En d'autres termes, le juge-commissaire “assume essentiellement une fonction judiciaire de contrôle de l'activité du curateur” [13] et n'endosse pas à ce titre le statut de justiciable. Il en découle que “Le juge-commissaire étant magistrat, il est soumis au régime de responsabilité des magistrats pour les actes accomplis dans l'exercice de ses fonctions judiciaires. Il bénéficie donc en principe de l'immunité attachée à ses fonctions. Le cas échéant, l'État sera amené à indemniser les préjudiciés dans les limites que la Cour de cassation a tracées dans son arrêt du 19 décembre 1991” [14].

Ce qui précède n'empêche nullement que les décisions reposant sur l'article 31 de la loi sur les faillites s'analysent, non pas au sein du tribunal lui-même, mais dans l'ordre externe, pour les parties impliquées dans la faillite, comme des actes juridictionnels devant présenter toutes les caractéristiques qu'une telle qualification impose. Ainsi, par exemple, le remplacement “se fait sans formalités significatives mais toujours par un jugement qui doit être (sommairement) motivé, comme l'impose l'article 780 du Code judiciaire. Si le remplacement n'est que temporaire, une simple ordonnance du président du tribunal suffit (art. 322 C. jud. et 35, al. 2 de la loi sur les faillites)” [15].

[1] Avocat Willkie Bruxelles. Professeur à l'Université Libre de Bruxelles et à l'Université Paris II - Panthéon Assas.
[2] T'Kint et Derijcke, La faillite, Rép. not., Larcier, 2006, p. 291, n° 372.
[3] T'Kint et Derijcke, La faillite, Rép. not., Larcier, 2006, p. 291, n° 372 in fine.
[4] Voy. aussi J.L.M.B. 2008, p. 1595 .
[5] Cass. 10 décembre 1925, Pas. 1925, I, 106; concl. procureur général Leclercq avant Cass. 9 février 1933, Pas. 1933, I, 112; Coppens et T'Kint, “Examen de jurisprudence. Les faillites et les concordats”, R.C.J.B. 1974, pp. 379-380, n° 11, R.C.J.B. 1979, pp. 326-327, n° 19, R.C.J.B. 1984, pp. 457-458, n° 25.
[6] Pas. 1891, I, 10.
[7] Voy. notamment, Cass. 5 décembre 1997, Pas. 1997, I, 1355, avec les concl. de l'avocat Spreutels, J.T. 1998, p. 231 , R.C.J.B. 2000, p. 20, note Bosly, R.W. 1998-99, p. 817, note, T.R.V. 1998, p. 268, note J. Vananroye, R.D.C. 1998, p. 198; T'Kint et Derijcke, La faillite, Rép. not., Larcier, 2006, pp. 310-311, n° 421.

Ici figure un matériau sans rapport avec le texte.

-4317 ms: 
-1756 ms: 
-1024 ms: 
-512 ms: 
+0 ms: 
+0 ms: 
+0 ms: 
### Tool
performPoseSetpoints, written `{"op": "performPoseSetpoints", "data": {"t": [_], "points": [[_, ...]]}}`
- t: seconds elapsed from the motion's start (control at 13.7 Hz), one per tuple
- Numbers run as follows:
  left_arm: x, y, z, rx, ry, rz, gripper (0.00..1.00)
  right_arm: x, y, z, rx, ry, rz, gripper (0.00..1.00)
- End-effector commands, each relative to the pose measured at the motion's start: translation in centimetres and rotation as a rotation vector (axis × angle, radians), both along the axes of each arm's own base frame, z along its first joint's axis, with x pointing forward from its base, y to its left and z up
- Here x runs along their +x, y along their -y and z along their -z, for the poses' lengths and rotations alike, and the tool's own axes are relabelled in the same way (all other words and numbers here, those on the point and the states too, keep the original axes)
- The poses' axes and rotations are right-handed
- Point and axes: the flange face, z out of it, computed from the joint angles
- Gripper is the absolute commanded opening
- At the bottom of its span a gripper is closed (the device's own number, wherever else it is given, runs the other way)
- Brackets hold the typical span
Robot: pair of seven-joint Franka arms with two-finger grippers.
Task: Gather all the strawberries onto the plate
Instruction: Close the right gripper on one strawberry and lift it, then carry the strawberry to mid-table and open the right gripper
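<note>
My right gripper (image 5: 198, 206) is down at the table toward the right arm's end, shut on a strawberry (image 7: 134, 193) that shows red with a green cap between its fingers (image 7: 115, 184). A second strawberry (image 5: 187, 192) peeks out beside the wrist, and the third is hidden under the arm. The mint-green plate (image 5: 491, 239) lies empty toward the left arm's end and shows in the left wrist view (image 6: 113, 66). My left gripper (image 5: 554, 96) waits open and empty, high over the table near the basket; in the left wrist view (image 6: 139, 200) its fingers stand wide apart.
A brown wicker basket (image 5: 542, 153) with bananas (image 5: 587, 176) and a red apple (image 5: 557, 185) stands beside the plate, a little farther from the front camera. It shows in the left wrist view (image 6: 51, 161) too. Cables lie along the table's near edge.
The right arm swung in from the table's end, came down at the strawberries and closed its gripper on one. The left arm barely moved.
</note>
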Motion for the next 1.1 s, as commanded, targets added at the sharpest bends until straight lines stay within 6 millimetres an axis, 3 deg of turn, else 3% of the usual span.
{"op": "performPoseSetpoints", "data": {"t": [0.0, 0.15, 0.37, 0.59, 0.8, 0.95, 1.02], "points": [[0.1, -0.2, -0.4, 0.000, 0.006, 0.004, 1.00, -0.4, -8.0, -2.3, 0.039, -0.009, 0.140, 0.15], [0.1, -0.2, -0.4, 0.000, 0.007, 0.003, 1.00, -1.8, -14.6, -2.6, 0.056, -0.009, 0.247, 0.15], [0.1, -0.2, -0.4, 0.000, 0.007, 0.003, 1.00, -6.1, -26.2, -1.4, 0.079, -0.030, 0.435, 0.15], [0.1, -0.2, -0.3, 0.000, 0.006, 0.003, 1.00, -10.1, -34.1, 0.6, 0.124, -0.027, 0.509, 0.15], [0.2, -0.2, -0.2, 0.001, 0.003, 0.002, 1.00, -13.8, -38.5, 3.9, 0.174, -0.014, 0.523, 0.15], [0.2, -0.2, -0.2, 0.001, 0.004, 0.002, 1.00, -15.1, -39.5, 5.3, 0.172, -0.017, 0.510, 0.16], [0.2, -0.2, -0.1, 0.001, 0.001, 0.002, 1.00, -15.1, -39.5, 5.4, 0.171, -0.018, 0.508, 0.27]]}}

[8] T'Kint et Derijcke, La faillite, Rép. not., Larcier, 2006, p. 289, n° 366.
[9] Colle, “Het statuut en de prerogatieven van de rechter-commissaris in het faillissement”, in Liber Amicorum Paul De Vroede, Kluwer, 1994, p. 277.
[10] T'Kint et Derijcke, La faillite, Rép. not., Larcier, 2006, p. 325, n° 452.
[11] Voy., d'une manière générale, sur les conditions de l'action: de Leval, Éléments de procédure civile, 2ème éd., Larcier, 2005, p. 15.
[12] de Leval, Éléments de procédure civile, 2ème éd., Larcier, 2005, p. 17.
[13] Verougstraete, Manuel de la faillite et du concordat, Kluwer, 2003, p. 277, n° 416; voy. également: Zenner, Dépistages, faillites et concordats, Larcier, p. 348, n° 478.
[14] Verougstraete, Manuel de la faillite et du concordat, Kluwer, 2003, p. 280, n° 422.
[15] Verougstraete, Manuel de la faillite et du concordat, Kluwer, 2003, p. 278, n° 418.